Раз уж я здесь, то соглашаюсь посмотреть другую комнату, на четвертом этаже, окнами во двор. Хозяйка отпирает мне дверь, но сама остается на площадке. Она дама полная, и не хочет, чтобы помещение проигрывало в сравнении с ней. Тут уже нельзя не обратить внимания на кровать. В ней суть и душа комнаты, и она не позволит себя игнорировать. Единственный ее соперник — это умывальник соломенного цвета; на нем ослепительно белый тазик и кувшин, а также всякие принадлежности. Он дерзко взирает из своего угла. «Ну и что, что я невелик, — как бы говорит он, — зато я очень полезен и не дам собой пренебрегать». Прочая обстановка — это пара стульев, тут никакого лицемерия, они не мягкие, и мягкими не притворяются; маленький комод у окна, окрашенный светлой краской, с беленькими фаянсовыми ручками и крошечным зеркальцем; все оставшееся место, за вычетом трех квадратных футов, причитающихся жильцу (при появлении такового), занимает шаткий стол о четырех ногах, с очевидностью — самодельный. Единственным украшением комнаты служит извещение о похоронах, висящее над камином в пробковой рамочке, Подобно мертвому телу, которое древние египтяне по обычаю вносили в пиршественный зал, оно повешено, вероятно, чтобы напоминать постояльцу о том, что прелести и соблазны этой жизни имеют свой конец; или, может быть, чтобы в тяжкие минуты он утешался тем, что, в конце концов, могло быть еще хуже.

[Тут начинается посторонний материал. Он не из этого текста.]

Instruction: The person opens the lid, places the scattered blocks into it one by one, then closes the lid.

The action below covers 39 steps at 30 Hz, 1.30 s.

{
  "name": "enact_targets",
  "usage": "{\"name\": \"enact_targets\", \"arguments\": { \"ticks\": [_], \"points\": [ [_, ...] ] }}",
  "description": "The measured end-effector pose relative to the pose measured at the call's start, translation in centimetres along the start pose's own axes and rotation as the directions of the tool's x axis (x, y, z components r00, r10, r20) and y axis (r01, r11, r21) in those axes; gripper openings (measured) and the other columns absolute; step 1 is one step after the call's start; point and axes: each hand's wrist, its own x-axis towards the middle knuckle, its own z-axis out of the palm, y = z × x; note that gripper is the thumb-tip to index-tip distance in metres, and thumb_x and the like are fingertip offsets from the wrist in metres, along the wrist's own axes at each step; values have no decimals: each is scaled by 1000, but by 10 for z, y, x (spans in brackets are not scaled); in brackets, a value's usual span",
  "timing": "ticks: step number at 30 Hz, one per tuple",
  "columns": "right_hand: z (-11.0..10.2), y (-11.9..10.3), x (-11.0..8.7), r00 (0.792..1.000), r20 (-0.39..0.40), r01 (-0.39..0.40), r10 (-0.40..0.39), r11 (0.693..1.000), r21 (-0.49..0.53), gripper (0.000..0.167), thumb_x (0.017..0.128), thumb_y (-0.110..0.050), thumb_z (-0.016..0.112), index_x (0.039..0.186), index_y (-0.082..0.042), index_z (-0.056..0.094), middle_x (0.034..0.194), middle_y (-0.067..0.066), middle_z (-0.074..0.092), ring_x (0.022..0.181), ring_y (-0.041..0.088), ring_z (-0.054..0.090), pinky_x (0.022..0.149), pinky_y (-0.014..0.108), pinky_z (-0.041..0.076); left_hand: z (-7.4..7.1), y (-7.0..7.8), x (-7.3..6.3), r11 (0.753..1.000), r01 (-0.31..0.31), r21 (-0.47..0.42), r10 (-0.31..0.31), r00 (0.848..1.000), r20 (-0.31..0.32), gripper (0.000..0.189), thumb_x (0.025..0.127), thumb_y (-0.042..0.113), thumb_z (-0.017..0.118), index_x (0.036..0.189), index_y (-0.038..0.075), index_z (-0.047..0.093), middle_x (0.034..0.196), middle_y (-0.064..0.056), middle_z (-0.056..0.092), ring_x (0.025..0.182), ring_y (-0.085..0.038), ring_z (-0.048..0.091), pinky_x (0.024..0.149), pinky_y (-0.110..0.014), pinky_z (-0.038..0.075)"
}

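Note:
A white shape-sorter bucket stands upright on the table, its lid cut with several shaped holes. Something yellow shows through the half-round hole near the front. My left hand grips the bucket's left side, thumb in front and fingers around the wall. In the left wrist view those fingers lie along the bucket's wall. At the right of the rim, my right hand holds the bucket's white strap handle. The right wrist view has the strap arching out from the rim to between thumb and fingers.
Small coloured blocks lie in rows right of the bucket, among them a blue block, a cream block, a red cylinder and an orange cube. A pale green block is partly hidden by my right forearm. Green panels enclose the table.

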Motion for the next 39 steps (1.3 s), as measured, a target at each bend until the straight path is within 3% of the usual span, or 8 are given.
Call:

Плата за эту комнату — три шиллинга шесть пенсов в неделю, тоже включая обслуживание; за свет — восемнадцать пенсов, как и на втором этаже; но за пользование плитой всего шиллинг.
— А почему за плиту на втором этаже надо платить два шиллинга, а здесь только один?
— Как правило, сэр, для второго этажа приходится больше готовить.
Конечно, вы правы, дорогая леди, я стал забывать. Этот джентльмен с четвертого этажа… готовить для него — невелика обуза. Завтрак его, скажем так, прост. Обедает он вне дома. Видно, как он бродит по тихому скверу, или взад-вперед по узкой улочке, никуда особенно не ведущей и поэтому пустынной с двенадцати до двух. В руках у него бумажный кулек, который он время от времени, убедившись, что никто не смотрит, украдкой подносит ко рту. Зная окрестности, можно угадать, что в нем находится. Копченые колбаски тут продаются повсюду, всего по два пенса штука. Есть пирожковые, где пирожки с мясом по два пенса, а с яблоками — по одному. Дама за прилавком, ловко орудуя широким ножом, одним движением подхватывает лакомый кусочек с подносика; просто поразительно, как это он не рассыпается, — ведь тесто такое тоненькое Пудинг с вареньем, сладкий и на диво сытный, особенно когда остыл, — всего пенни за ломтик. Гороховый пудинг, пусть его и неудобно есть из кулька, очень хорош в холодную погоду. К пятичасовой трапезе он берет два яйца, или рыбы на четыре пенса, а порой, правда, нечасто, — отбивную или бифштекс. Вы, мадам, жарите их ему на сковородке, хотя он каждый раз просит на решетке, зная, что при вашей одной-единственной сковородке вкус будет не совсем тот. Но, может быть, так даже лучше — ведь закрыв глаза и доверяясь лишь запаху, он сможет представить себе весьма богатый стол. Вначале — селедка, затем — печенка и бекон; он открывает глаза, воображая, что наступила пора перемены блюд, и закрывает их вновь, теперь явственно ощущая вкус расплавившегося сыра, что завершает трапезу и позволяет избегнуть однообразия. К ужину он снова уходит из дома. Может, он и не голоден, и вообще, есть на ночь — вредно; или же, порывшись в карманах и пересчитав мелочь под уличным фонарем, он решает, что аппетит у него все же разыгрался. Тогда его ждут места, где весело шипит кипящее масло, где жареная камбала, зарумянившаяся и ароматная, — всего по три с половиной пенса, и еще за один пенни — горка жареной картошки; где можно подумать и о сочных тушеных угрях за четыре пенса, уксус ad lib[28]
; ну а за семь пенсов но это лишь в праздничный вечер — можно себя побаловать, заказав половину бараньей головы, — ужин, достойный любого короля, случись тому проголодаться.Я объясняю, что переговорю со своим юным другом, когда он приедет. Хозяйка произносит. «Конечно, сэр» — она привычна к тому, что называют «странствующий рыцарь». Успокоив свою совесть с помощью шиллинга, опущенного в холодную ладонь пораженной прислуги, я опять оказываюсь на длинной унылой улице, теперь, возможно, оглашаемой печальным криком: «Булочки!»